### YOUR INSTRUCTIONS:
Could you print the lines below exactly, from the one holding "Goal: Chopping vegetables" through the last line, with no other output?

▬▬▬▬▬▬▬▬▬▬

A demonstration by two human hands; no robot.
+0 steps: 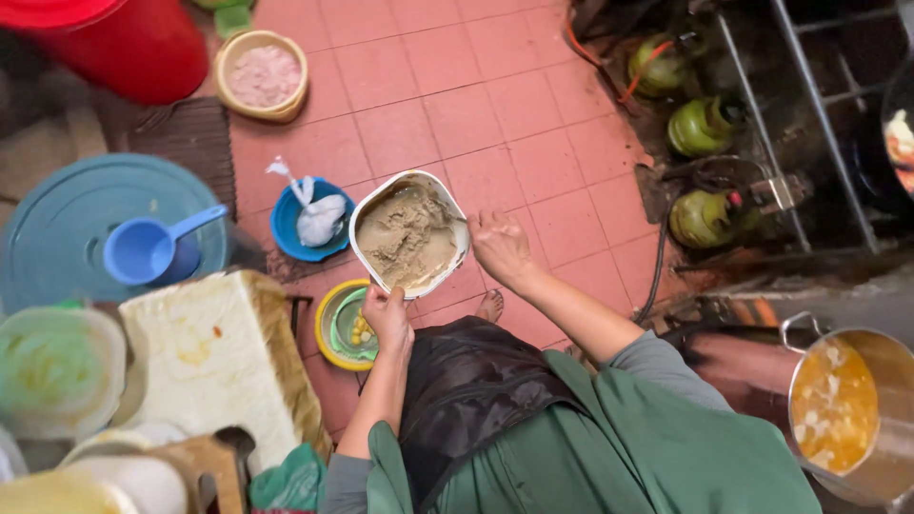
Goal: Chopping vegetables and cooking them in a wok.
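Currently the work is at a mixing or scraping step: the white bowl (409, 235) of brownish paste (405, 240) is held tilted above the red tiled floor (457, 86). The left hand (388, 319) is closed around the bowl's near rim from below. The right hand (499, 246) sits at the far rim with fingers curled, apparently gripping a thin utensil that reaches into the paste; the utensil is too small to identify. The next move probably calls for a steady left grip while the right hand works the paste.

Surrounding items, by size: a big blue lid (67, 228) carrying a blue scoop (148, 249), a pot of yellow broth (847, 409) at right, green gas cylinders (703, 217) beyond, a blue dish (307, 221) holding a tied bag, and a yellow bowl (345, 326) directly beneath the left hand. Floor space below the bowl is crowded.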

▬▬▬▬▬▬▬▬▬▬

### EXERCISE SOLUTION:
Goal: Chopping vegetables and cooking them in a wok.
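Currently the work is at a mixing or scraping step: the white bowl (409, 235) of brownish paste (405, 240) is held tilted above the red tiled floor (457, 86). The left hand (388, 319) is closed around the bowl's near rim from below. The right hand (499, 246) sits at the far rim with fingers curled, apparently gripping a thin utensil that reaches into the paste; the utensil is too small to identify. The next move probably calls for a steady left grip while the right hand works the paste.

Surrounding items, by size: a big blue lid (67, 228) carrying a blue scoop (148, 249), a pot of yellow broth (847, 409) at right, green gas cylinders (703, 217) beyond, a blue dish (307, 221) holding a tied bag, and a yellow bowl (345, 326) directly beneath the left hand. Floor space below the bowl is crowded.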

The answer to this exercise is complete.